I would also like to point out that our investor presentation and today’s conference call will contain discussions of certain non-GAAP financial measures, which we believe are useful in evaluating our performance. These supplemental measures should not be considered in isolation or as a substitute for financial measures prepared in accordance with GAAP. Reconciliations to the most directly comparable GAAP measures are included in our earnings release and the appendix of today’s accompanying presentation. Prior to the closing of WaterBridge’s initial public offering on September 18, 2025, WaterBridge completed the successful combination of its legacy entities, WaterBridge Equity Finance LLC, WaterBridge NDB Operating LLC and Desert Environmental LLC.

Third quarter key operational metrics discussed today are presented on a combined basis and financial results discussed today are presented on a pro forma basis in accordance with Article 11 of Regulation S-X, assuming the combination and the IPO had occurred on January 1, 2024, with the exception of cash flow statement items, which are presented at the standalone entity level in accordance with SEC guidelines. I’ll now turn the call over to our Chief Executive Officer, Jason Long.

Jason Long: Thanks, Mae, and thank you, everyone, for joining us this morning for our first quarterly earnings call as a public company. We are proud to have brought WaterBridge to the public markets in September, listing on the NYSE and NYSE Texas and the largest energy sector IPO since 2019. We look forward to capitalizing on our momentum with a proven business strategy, a strong balance sheet and an unparalleled infrastructure that is well positioned to meet the ever-growing needs of current and future customers. The market’s belief in our business model and enthusiasm for our listing was demonstrated with an upsized offering that was significantly oversubscribed and priced at the high end of the range. As this is our first earnings call, I’ll spend a few minutes providing an overview of our business model before turning over to our COO, Michael Chop Reitz, to discuss our competitive advantages and why we believe WaterBridge is well positioned to create significant shareholder value in the near and long term.

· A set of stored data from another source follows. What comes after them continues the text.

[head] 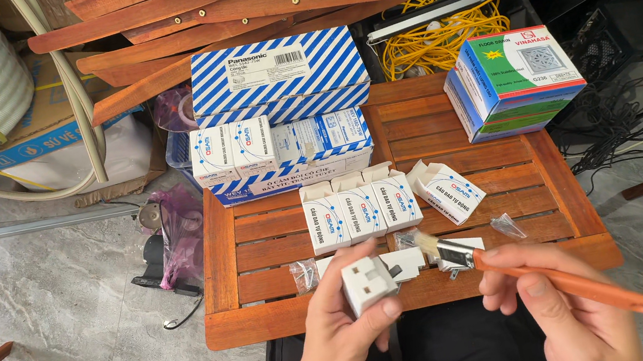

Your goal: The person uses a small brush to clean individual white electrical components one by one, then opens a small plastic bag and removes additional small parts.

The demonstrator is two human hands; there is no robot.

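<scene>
Looking down from the head view, a small white electrical breaker (368, 284) is seen clamped between the thumb and fingers of the left hand (345, 333), held just above the near edge of the slatted wooden desk (264, 251). An orange-handled paintbrush (529, 276) is gripped in the closed right hand (566, 314), its bristles pointed toward the breaker and just beside it. Three small white boxes (361, 209) with blue print are stood upright in a row at the middle of the desk, flaps open, and a fourth open box (450, 192) is laid tilted just to their right. Small clear plastic bags (507, 225) are scattered near the near edge. A blue-striped carton (278, 79) is stacked at the far left corner, and a green and blue box (513, 79) sits at the far right corner.
</scene>
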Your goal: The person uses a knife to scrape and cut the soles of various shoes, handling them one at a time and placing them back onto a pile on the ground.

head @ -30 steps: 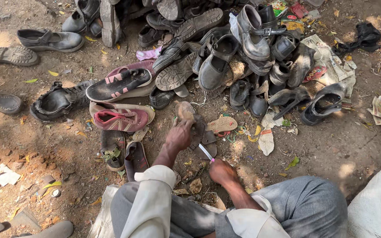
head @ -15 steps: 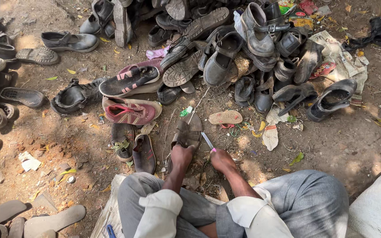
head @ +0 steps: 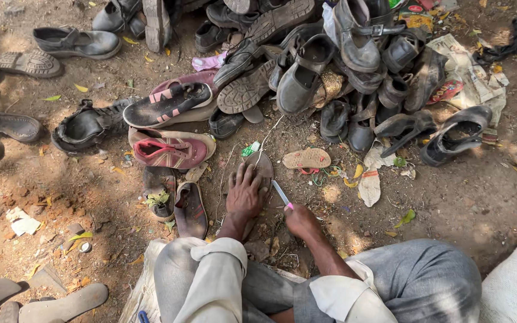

WaterBridge is a leading integrated pure-play water infrastructure company with operations primarily in the Delaware Basin, the most prolific oil and natural gas basin in North America. Our infrastructure network is comprised of approximately 2,500 miles of pipeline and nearly 200 produced water handling facilities capable of handling more than 4.5 million barrels per day of produced water. Produced water handling is critical to enabling oil and gas development in the Delaware Basin. Every barrel of oil brought to the surface is accompanied by multiple barrels of produced water. And without efficient, reliable and environmentally responsible systems to gather, treat, transport and dispose of the water, production simply cannot continue. The scale of the Delaware Basin makes this challenge even more complex, enormous volumes, long distances, evolving regulatory considerations and the need for continuous operational uptime.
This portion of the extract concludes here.